> AIM OF THE TASK: Copy out every line of the data that follows, exactly.

> DATA SUPPLIED:

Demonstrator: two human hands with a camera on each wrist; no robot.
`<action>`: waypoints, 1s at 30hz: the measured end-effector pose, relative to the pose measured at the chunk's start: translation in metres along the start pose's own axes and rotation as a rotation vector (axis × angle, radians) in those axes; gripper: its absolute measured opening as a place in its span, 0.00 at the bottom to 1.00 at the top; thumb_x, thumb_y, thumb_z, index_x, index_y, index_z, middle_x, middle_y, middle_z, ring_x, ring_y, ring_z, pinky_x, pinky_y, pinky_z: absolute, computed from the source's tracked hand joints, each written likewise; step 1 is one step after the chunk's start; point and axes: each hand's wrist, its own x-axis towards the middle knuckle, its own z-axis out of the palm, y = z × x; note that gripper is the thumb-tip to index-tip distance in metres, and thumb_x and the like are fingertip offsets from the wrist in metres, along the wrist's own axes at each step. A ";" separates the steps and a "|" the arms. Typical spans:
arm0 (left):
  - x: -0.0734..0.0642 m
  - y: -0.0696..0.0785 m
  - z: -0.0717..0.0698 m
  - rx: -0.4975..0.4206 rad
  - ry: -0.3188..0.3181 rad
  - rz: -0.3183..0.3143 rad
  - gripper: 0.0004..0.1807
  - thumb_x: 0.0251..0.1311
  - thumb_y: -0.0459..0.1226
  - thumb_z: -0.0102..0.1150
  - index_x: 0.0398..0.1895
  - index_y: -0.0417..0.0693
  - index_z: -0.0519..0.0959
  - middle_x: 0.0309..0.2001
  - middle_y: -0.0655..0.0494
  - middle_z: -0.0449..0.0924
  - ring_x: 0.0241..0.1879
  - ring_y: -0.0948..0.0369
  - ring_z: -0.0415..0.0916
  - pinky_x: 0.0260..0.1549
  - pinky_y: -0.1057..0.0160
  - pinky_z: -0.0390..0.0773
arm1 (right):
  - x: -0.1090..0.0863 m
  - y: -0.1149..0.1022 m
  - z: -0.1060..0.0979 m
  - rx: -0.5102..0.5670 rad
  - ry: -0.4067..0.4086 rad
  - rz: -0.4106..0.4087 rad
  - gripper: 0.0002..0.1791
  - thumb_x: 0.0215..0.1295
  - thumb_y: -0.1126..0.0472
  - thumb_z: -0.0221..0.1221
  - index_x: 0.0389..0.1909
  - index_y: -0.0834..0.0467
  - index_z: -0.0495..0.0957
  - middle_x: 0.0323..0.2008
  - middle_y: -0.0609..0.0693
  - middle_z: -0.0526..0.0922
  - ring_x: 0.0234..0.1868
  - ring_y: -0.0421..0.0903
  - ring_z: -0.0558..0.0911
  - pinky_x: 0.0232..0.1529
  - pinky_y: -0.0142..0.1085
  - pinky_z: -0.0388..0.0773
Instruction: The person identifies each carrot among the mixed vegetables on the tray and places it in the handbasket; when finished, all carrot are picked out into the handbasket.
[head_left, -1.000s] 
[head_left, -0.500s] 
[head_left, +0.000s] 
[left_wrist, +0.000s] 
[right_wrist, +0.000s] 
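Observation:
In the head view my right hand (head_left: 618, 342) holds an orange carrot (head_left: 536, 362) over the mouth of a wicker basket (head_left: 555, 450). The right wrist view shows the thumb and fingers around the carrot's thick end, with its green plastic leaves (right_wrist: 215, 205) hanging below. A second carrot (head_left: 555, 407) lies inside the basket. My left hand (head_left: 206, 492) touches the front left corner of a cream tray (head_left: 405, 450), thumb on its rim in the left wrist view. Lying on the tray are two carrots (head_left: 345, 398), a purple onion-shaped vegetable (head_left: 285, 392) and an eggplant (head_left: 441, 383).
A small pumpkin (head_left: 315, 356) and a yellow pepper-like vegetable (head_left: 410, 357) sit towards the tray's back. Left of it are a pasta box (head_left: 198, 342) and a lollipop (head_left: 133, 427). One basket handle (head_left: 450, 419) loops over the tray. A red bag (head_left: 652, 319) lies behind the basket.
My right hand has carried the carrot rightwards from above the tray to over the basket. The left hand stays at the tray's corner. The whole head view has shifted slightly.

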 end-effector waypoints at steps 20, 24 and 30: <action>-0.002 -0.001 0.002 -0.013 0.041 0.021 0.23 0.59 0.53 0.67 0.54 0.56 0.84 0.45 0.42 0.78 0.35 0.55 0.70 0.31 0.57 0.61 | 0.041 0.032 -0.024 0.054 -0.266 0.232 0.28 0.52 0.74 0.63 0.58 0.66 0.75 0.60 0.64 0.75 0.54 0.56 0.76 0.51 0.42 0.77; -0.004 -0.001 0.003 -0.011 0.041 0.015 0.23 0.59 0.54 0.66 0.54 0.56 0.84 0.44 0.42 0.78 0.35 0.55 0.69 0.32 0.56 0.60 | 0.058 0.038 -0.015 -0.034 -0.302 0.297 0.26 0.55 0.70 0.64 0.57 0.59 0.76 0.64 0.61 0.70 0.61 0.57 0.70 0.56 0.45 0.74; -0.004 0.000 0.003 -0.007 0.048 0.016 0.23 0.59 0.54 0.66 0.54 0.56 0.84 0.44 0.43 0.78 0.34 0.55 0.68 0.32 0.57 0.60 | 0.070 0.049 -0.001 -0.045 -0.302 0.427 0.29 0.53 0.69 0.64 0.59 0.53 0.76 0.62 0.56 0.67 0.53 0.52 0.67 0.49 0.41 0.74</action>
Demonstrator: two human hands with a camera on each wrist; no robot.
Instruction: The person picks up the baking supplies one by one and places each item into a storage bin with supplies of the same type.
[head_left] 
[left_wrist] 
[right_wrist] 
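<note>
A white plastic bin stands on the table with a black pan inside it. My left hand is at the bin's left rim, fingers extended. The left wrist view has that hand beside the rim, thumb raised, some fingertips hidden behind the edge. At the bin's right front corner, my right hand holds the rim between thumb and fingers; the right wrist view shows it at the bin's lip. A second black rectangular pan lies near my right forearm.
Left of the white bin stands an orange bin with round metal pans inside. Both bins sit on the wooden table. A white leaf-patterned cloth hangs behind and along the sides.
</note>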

> YOUR RESPONSE:
Demonstrator: two human hands with a camera on each wrist; no robot.
`<action>`: waypoints, 1s at 30hz: the measured end-effector pose, relative to the pose measured at the chunk's start: translation in metres along the start pose's own axes and rotation as a rotation vector (axis × angle, radians) in those axes; gripper: its absolute measured opening as a place in its span, 0.00 at the bottom to 1.00 at the top; thumb_x, thumb_y, thumb_z, index_x, index_y, index_z, middle_x, middle_y, middle_z, ring_x, ring_y, ring_z, pinky_x, pinky_y, pinky_z: absolute, computed from the source's tracked hand joints, each written likewise; step 1 is one step after the chunk's start; point and axes: each hand's wrist, its own x-axis towards the middle knuckle, its own z-axis out of the palm, y = z × x; note that gripper is the thumb-tip to index-tip distance in metres, and thumb_x and the like are fingertip offsets from the wrist in metres, along the wrist's own axes at each step. A ";" separates the steps and a "|" the arms. Typical spans:
arm0 (left):
  - x: -0.0734..0.0642 m
  - y: -0.0696..0.0785 m
  - z: -0.0717..0.0698 m
  - rx: -0.4975..0.4206 rad
  - ry: -0.3188..0.3181 rad
  - rz: -0.3183..0.3143 rad
  - gripper: 0.0004..0.1807
  - thumb_x: 0.0251..0.1311
  - thumb_y: -0.0459..0.1226
  - thumb_z: -0.0102..0.1150
  - index_x: 0.0398..0.1895
  - index_y: -0.0417..0.0693
  - index_z: -0.0519..0.0959
  - middle_x: 0.0309..0.2001
  - middle_y: -0.0655..0.0494
  - middle_z: -0.0449..0.0924
  - ring_x: 0.0241..0.1879
  - ring_y: -0.0948..0.0369
  - ring_z: -0.0415..0.0916
  - pinky_x: 0.0260..0.1549
  - pinky_y: -0.1057..0.0160
  - pinky_z: -0.0390..0.0773
arm1 (right):
  - x: -0.1090..0.0863 m
  - y: -0.1149..0.1022 m
  - z: -0.1060..0.0979 m
  - rx: -0.5102..0.5670 rad
  - ry: -0.4067..0.4086 rad
  - rz: -0.4106..0.4087 rad
  - gripper: 0.0002..0.1791
  - thumb_x: 0.0215..0.1295
  - thumb_y: -0.1126..0.0472
  - thumb_z: -0.0221..0.1221
  - index_x: 0.0389..0.1909
  - index_y: -0.0834..0.0467
  - index_z: -0.0495..0.0957
  - middle_x: 0.0323..0.2008
  - middle_y: -0.0609..0.0693
  - middle_z: -0.0526..0.0922
  - ring_x: 0.0234..0.1868
  - ring_y: -0.0421..0.0903
  - ring_z: -0.0558..0.0911
  - pinky_x: 0.0232..0.1529
  - pinky_y: -0.0142..0.1085
  - pinky_z: -0.0388..0.0773
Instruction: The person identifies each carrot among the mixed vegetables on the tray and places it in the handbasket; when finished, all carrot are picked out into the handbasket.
[head_left, -1.000s] 
[head_left, -0.500s] 
[head_left, +0.000s] 
[left_wrist, +0.000s] 
[right_wrist, +0.000s] 
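Observation:
In the head view my right hand (head_left: 618, 342) holds an orange carrot (head_left: 536, 362) over the mouth of a wicker basket (head_left: 555, 450). The right wrist view shows the thumb and fingers around the carrot's thick end, with its green plastic leaves (right_wrist: 215, 205) hanging below. A second carrot (head_left: 555, 407) lies inside the basket. My left hand (head_left: 206, 492) touches the front left corner of a cream tray (head_left: 405, 450), thumb on its rim in the left wrist view. Lying on the tray are two carrots (head_left: 345, 398), a purple onion-shaped vegetable (head_left: 285, 392) and an eggplant (head_left: 441, 383).
A small pumpkin (head_left: 315, 356) and a yellow pepper-like vegetable (head_left: 410, 357) sit towards the tray's back. Left of it are a pasta box (head_left: 198, 342) and a lollipop (head_left: 133, 427). One basket handle (head_left: 450, 419) loops over the tray. A red bag (head_left: 652, 319) lies behind the basket.
My right hand has carried the carrot rightwards from above the tray to over the basket. The left hand stays at the tray's corner. The whole head view has shifted slightly.
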
 end-effector waypoints at steps 20, 24 and 30: <action>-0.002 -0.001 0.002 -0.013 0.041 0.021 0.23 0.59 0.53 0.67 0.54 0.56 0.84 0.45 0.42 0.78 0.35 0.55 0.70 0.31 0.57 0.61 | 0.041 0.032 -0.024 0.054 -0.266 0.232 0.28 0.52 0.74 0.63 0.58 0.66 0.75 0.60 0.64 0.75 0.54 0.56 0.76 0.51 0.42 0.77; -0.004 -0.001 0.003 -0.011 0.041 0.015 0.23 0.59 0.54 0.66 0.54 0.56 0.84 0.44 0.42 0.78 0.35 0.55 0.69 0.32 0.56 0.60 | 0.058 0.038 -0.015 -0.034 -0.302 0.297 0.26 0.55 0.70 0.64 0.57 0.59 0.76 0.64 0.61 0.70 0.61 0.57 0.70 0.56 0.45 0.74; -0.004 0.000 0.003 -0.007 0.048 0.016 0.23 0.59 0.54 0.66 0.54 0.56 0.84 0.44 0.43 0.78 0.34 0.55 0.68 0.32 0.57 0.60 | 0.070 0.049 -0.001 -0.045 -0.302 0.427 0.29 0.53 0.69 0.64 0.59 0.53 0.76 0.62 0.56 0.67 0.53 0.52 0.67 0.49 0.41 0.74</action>
Demonstrator: two human hands with a camera on each wrist; no robot.
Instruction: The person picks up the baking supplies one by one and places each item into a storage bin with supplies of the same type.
[head_left] 
[left_wrist] 
[right_wrist] 
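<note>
A white plastic bin stands on the table with a black pan inside it. My left hand is at the bin's left rim, fingers extended. The left wrist view has that hand beside the rim, thumb raised, some fingertips hidden behind the edge. At the bin's right front corner, my right hand holds the rim between thumb and fingers; the right wrist view shows it at the bin's lip. A second black rectangular pan lies near my right forearm.
Left of the white bin stands an orange bin with round metal pans inside. Both bins sit on the wooden table. A white leaf-patterned cloth hangs behind and along the sides.
</note>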

No more work is needed on this exercise.